Palace Museum to bring Islamic, Tutankhamun relics to Hong Kong in 2025
Museum’s number of visitors fell by 17 per cent last year to 1 million, compared with 1.2 million in 2023
The Hong Kong Palace Museum, which recorded a 17 per cent drop in visits year on year in 2024, will hold seven exhibitions in 2025, with unprecedented collaborations set to bring to the city artefacts highlighting Qatar’s Islamic art and the life of Egypt’s King Tutankhamun.
The museum, part of the city’s West Kowloon Cultural District, announced its line-up of exhibitions for the year on Monday, with Mughal treasures from the UK’s Victoria and Albert Museum among those set to feature.
Three shows featuring collections mainly from the Beijing Palace Museum and another with artefacts from a private collector are also on the agenda.

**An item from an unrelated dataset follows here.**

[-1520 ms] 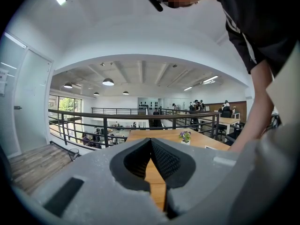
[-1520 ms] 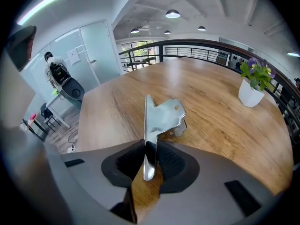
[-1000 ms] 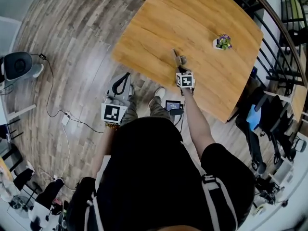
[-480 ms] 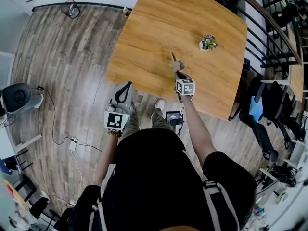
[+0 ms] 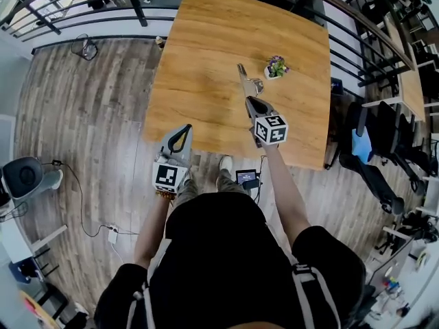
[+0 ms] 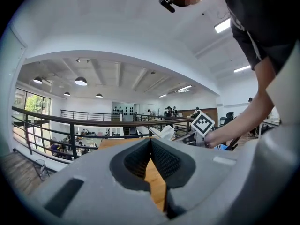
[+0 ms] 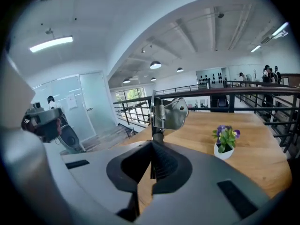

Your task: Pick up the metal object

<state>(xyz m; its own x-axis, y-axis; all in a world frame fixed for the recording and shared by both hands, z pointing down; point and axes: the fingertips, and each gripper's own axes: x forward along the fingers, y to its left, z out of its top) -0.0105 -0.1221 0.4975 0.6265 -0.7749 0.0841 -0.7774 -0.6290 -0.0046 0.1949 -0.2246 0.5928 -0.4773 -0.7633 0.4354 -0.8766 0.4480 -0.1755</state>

“We are so excited about the coming shows, normally a museum will not do so many shows in a year,” said Louis Ng Chi-wa, director of the Hong Kong Palace Museum.
He added that compared with last year’s six exhibitions, seven would take place in the city in 2025, with an additional one travelling to Beijing.
Daisy Wang Yiyou, deputy director of the museum, said: “There are some artefacts from Doha and Egypt that have not been shown in Hong Kong before, which means you [would have had] to fly to Egypt to see those relics.”